• [Try it]:
Once the pictures have been set aside, copy every remaining entry exactly.

Start of Records provided

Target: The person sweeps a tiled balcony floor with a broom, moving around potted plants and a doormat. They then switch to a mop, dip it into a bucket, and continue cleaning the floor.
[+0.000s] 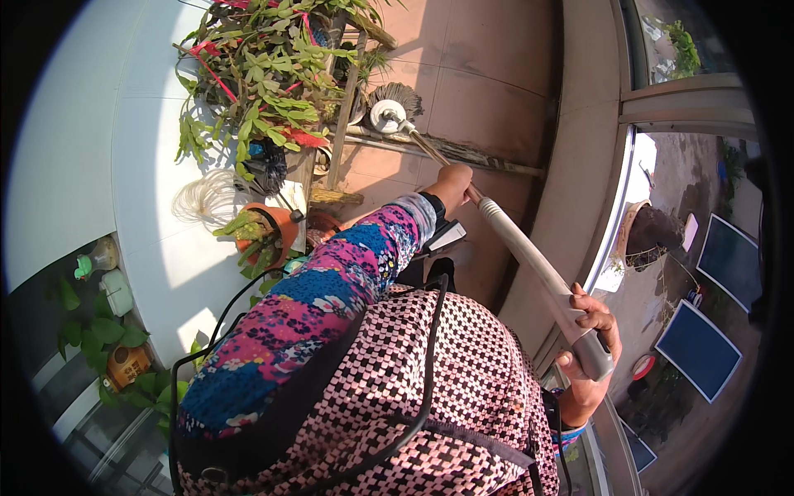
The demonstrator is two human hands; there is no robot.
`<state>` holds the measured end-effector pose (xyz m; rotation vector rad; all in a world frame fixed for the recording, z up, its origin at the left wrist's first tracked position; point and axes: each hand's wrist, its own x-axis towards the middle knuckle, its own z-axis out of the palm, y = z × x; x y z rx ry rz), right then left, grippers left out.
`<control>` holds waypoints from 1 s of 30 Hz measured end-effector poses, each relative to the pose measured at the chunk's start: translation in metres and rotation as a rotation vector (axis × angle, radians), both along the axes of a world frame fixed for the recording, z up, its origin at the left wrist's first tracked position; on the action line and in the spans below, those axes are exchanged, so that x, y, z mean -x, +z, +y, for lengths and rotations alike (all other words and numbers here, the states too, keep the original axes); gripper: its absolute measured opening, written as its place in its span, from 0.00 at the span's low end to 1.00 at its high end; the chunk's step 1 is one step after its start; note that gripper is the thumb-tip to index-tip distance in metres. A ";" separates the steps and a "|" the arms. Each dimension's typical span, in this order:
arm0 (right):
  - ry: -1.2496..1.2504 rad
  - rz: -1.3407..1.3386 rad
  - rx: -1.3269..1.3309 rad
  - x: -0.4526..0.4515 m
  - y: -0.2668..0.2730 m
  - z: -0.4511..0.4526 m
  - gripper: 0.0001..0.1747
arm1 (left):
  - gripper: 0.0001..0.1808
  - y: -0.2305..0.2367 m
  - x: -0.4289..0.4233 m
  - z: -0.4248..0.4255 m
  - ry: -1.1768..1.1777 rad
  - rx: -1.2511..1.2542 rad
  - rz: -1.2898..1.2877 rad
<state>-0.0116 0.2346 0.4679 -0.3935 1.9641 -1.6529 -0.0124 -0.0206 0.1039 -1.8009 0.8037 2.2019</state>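
A spin mop [521, 245] runs slantwise across the view, held by both hands. My left hand [454, 181] is wrapped around its metal shaft partway down, with a dark band on the wrist. My right hand [592, 335] grips the grey-capped upper end of the pale handle. At the far end, the white mop disc [386, 116] with its grey strands [406, 99] rests on the tiled floor [496, 46]. The strands lie beside a wooden plant stand [345, 115] and touch or nearly touch a long pole [490, 160] on the floor.
A leafy potted cactus [267, 80] with red ribbons overhangs the stand. Nearer stand an orange pot [279, 229] and a coil of clear tubing [208, 197]. White wall panels [139, 155] flank the left. A window ledge [577, 142] borders the right, with glass beyond.
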 end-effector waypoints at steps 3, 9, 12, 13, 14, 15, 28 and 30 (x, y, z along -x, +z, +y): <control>0.004 0.008 -0.032 0.000 0.010 0.024 0.28 | 0.03 -0.004 0.003 0.029 -0.012 -0.001 0.048; -0.081 0.023 -0.097 -0.006 0.040 0.087 0.25 | 0.02 0.010 0.036 0.129 -0.143 -0.037 -0.095; -0.183 0.050 -0.182 -0.018 0.057 0.112 0.25 | 0.04 0.027 0.044 0.165 -0.289 -0.084 0.014; -0.216 0.045 -0.195 -0.022 0.060 0.120 0.25 | 0.04 0.032 0.048 0.181 -0.292 -0.100 0.000; -0.251 0.061 -0.189 -0.027 0.064 0.125 0.26 | 0.04 0.037 0.051 0.194 -0.296 -0.117 -0.014; -0.282 0.070 -0.219 -0.029 0.067 0.130 0.27 | 0.05 0.040 0.055 0.207 -0.305 -0.116 -0.001; -0.413 0.158 -0.389 -0.041 0.085 0.116 0.34 | 0.03 0.054 0.115 0.246 -0.506 -0.237 0.163; -0.391 0.190 -0.382 -0.033 0.088 0.109 0.33 | 0.02 0.067 0.117 0.234 -0.466 -0.241 0.214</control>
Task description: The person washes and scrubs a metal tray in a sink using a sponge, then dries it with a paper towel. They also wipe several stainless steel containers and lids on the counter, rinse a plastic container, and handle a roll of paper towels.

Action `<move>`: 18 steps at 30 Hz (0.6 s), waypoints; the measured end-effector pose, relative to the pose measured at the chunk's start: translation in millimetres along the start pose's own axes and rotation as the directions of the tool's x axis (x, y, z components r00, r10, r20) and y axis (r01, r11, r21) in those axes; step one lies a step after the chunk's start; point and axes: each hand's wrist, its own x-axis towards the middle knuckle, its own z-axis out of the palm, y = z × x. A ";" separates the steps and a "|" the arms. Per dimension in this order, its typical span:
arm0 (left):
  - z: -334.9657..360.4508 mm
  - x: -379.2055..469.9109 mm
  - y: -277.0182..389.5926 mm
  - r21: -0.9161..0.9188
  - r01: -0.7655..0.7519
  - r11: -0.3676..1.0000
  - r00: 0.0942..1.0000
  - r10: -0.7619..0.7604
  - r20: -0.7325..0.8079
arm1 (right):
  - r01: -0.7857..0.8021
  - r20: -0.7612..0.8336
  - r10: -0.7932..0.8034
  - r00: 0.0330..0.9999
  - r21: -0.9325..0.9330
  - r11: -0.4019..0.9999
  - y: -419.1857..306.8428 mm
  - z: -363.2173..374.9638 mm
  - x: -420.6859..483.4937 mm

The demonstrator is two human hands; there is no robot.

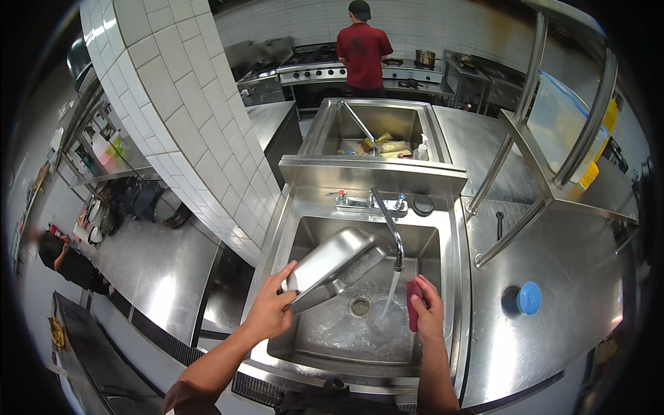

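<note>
My left hand point(274, 303) grips one end of a rectangular stainless steel food pan point(332, 259), tilted on its side over the left half of the sink basin point(358, 340). Between the fingers and thumb of my right hand point(429, 308) is a dark red sponge or scrub pad point(413, 306), held near the basin's right wall. Water runs from the chrome swivel faucet point(390, 223) and falls between my two hands, to the right of the drain point(360, 306). Wet streaks cover the basin floor.
On the right steel counter point(519, 358) stands a light blue bowl or cup point(529, 299), below a tubular-legged shelf point(555, 192). A round black object point(423, 205) sits beside the faucet valves. A tiled pillar point(197, 114) rises at left. Beyond a second sink point(430, 135), a person point(363, 49) faces the stoves.
</note>
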 end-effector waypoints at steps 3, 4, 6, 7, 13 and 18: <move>9.4 -9.0 -12.6 0.063 -0.045 0.997 0.997 0.041 0.061 | -0.079 0.036 0.076 0.996 0.081 0.994 8.7 -13.4 -9.2; 12.2 -15.1 -17.8 0.073 -0.057 0.996 0.995 0.050 0.087 | -0.112 0.048 0.108 0.993 0.107 0.988 9.8 -15.2 -11.8; 12.1 -24.0 -21.7 0.100 -0.103 0.990 0.988 0.090 0.128 | -0.187 0.105 0.172 0.979 0.149 0.971 4.4 -17.3 -19.9; 11.0 -27.8 -22.1 0.117 -0.137 0.984 0.983 0.120 0.142 | -0.227 0.134 0.206 0.969 0.167 0.960 3.1 -18.2 -24.4; 13.0 -57.7 -12.9 0.091 -0.305 0.948 0.919 0.268 0.291 | -0.502 0.270 0.423 0.865 0.447 0.741 41.2 -39.2 -41.0; 23.9 -66.6 -2.0 0.091 -0.467 0.880 0.853 0.420 0.310 | -0.741 0.204 0.726 0.656 0.352 0.571 62.4 -27.5 -53.3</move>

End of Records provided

• [Final answer]:
Target: The person sweeps a tiled balcony floor with a broom, moving around potted plants and a doormat. They then switch to a mop, dip it into a bucket, and continue cleaning the floor.
[+0.000s] 
The demonstrator is two human hands; there is no robot.
`<state>` holds the measured end-effector pose (xyz m; rotation vector rad; all in a world frame fixed for the recording, z up, its origin at the left wrist's first tracked position; point and axes: each hand's wrist, its own x-axis towards the middle knuckle, its own z-axis out of the palm, y = z × x; x y z rx ry rz), right then left, grippers left out.
`<control>` holds waypoints from 1 s of 30 Hz measured end-effector poses, each relative to the pose measured at the chunk's start: translation in metres and rotation as a rotation vector (axis × angle, radians), both along the axes of a world frame fixed for the recording, z up, its origin at the left wrist's first tracked position; on the action line and in the spans below, those axes are exchanged, so that x, y, z mean -x, +z, +y, for lengths and rotations alike (all other words and numbers here, the states too, keep the original axes); gripper: its absolute measured opening, written as its place in its span, from 0.00 at the span's low end to 1.00 at its high end; the chunk's step 1 is one step after its start; note that gripper is the thumb-tip to index-tip distance in metres. A ";" separates the steps and a "|" the arms. Each dimension's typical span, in this order:
arm0 (right):
  - ry: -1.2496..1.2504 rad
  - rz: -1.3407..1.3386 rad
  - rx: -1.3269..1.3309 rad
  - x: -0.4526..0.4515 m
  - y: -0.2668..0.2730 m
  - z: -0.4511..0.4526 m
  - gripper: 0.0001..0.1747
arm1 (left):
  - gripper: 0.0001..0.1808
  - y: -0.2305..0.2367 m
  - x: -0.4289..0.4233 m
  - z: -0.4248..0.4255 m
  - ry: -1.1768..1.1777 rad
  - rx: -1.2511..1.2542 rad
  - rz: -1.2898..1.2877 rad
<state>-0.0116 0.2346 0.4679 -0.3935 1.9641 -1.6529 -0.0124 -0.0206 0.1039 -1.8009 0.8037 2.2019</state>
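A spin mop [521, 245] runs slantwise across the view, held by both hands. My left hand [454, 181] is wrapped around its metal shaft partway down, with a dark band on the wrist. My right hand [592, 335] grips the grey-capped upper end of the pale handle. At the far end, the white mop disc [386, 116] with its grey strands [406, 99] rests on the tiled floor [496, 46]. The strands lie beside a wooden plant stand [345, 115] and touch or nearly touch a long pole [490, 160] on the floor.
A leafy potted cactus [267, 80] with red ribbons overhangs the stand. Nearer stand an orange pot [279, 229] and a coil of clear tubing [208, 197]. White wall panels [139, 155] flank the left. A window ledge [577, 142] borders the right, with glass beyond.
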 end-effector waypoints at steps 3, 9, 12, 13, 14, 15, 28 and 30 (x, y, z along -x, +z, +y): <control>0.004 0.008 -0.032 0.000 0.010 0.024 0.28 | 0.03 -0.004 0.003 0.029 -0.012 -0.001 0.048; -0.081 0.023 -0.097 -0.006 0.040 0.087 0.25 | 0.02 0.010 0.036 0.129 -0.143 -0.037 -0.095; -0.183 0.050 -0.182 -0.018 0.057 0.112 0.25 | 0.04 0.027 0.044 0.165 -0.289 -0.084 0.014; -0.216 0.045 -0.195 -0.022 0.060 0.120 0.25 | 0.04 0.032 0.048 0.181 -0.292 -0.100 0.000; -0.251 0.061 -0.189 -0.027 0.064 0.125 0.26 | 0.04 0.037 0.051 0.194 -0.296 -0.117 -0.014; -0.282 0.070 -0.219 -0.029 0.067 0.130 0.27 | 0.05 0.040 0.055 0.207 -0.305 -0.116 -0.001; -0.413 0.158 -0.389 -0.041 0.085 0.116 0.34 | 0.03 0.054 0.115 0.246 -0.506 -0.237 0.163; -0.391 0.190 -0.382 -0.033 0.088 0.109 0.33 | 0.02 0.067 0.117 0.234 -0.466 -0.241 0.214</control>
Task description: The person washes and scrubs a metal tray in a sink using a sponge, then dries it with a paper towel. They also wipe several stainless steel containers and lids on the counter, rinse a plastic container, and handle a roll of paper towels.

Action `<move>`: 18 steps at 30 Hz (0.6 s), waypoints; the measured end-effector pose, relative to the pose measured at the chunk's start: translation in millimetres along the start pose's own axes and rotation as the directions of the tool's x axis (x, y, z components r00, r10, r20) and y axis (r01, r11, r21) in those axes; step one lies a step after the chunk's start; point and axes: each hand's wrist, its own x-axis towards the middle knuckle, its own z-axis out of the palm, y = z × x. A ";" separates the steps and a "|" the arms. Per dimension in this order, its typical span:
arm0 (left):
  - z: -334.9657..360.4508 mm
  - x: -379.2055..469.9109 mm
  - y: -277.0182..389.5926 mm
  - r21: -0.9161..0.9188
  - r01: -0.7655..0.7519
  - r11: -0.3676..1.0000
  - r00: 0.0942..1.0000
  - r10: -0.7619..0.7604
  - r20: -0.7325..0.8079
arm1 (right):
  - r01: -0.7857..0.8021
  - r20: -0.7612..0.8336
  - r10: -0.7932..0.8034
  - r00: 0.0330..0.9999
  - r21: -0.9325..0.9330
  - r11: -0.4019..0.9999
  - y: -419.1857..306.8428 mm
  - z: -363.2173..374.9638 mm
  - x: -420.6859..483.4937 mm

The demonstrator is two human hands; there is no robot.


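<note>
My left hand point(274, 303) grips one end of a rectangular stainless steel food pan point(332, 259), tilted on its side over the left half of the sink basin point(358, 340). Between the fingers and thumb of my right hand point(429, 308) is a dark red sponge or scrub pad point(413, 306), held near the basin's right wall. Water runs from the chrome swivel faucet point(390, 223) and falls between my two hands, to the right of the drain point(360, 306). Wet streaks cover the basin floor.
On the right steel counter point(519, 358) stands a light blue bowl or cup point(529, 299), below a tubular-legged shelf point(555, 192). A round black object point(423, 205) sits beside the faucet valves. A tiled pillar point(197, 114) rises at left. Beyond a second sink point(430, 135), a person point(363, 49) faces the stoves.
</note>
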 end-effector waypoints at steps 3, 4, 6, 7, 13 and 18: <move>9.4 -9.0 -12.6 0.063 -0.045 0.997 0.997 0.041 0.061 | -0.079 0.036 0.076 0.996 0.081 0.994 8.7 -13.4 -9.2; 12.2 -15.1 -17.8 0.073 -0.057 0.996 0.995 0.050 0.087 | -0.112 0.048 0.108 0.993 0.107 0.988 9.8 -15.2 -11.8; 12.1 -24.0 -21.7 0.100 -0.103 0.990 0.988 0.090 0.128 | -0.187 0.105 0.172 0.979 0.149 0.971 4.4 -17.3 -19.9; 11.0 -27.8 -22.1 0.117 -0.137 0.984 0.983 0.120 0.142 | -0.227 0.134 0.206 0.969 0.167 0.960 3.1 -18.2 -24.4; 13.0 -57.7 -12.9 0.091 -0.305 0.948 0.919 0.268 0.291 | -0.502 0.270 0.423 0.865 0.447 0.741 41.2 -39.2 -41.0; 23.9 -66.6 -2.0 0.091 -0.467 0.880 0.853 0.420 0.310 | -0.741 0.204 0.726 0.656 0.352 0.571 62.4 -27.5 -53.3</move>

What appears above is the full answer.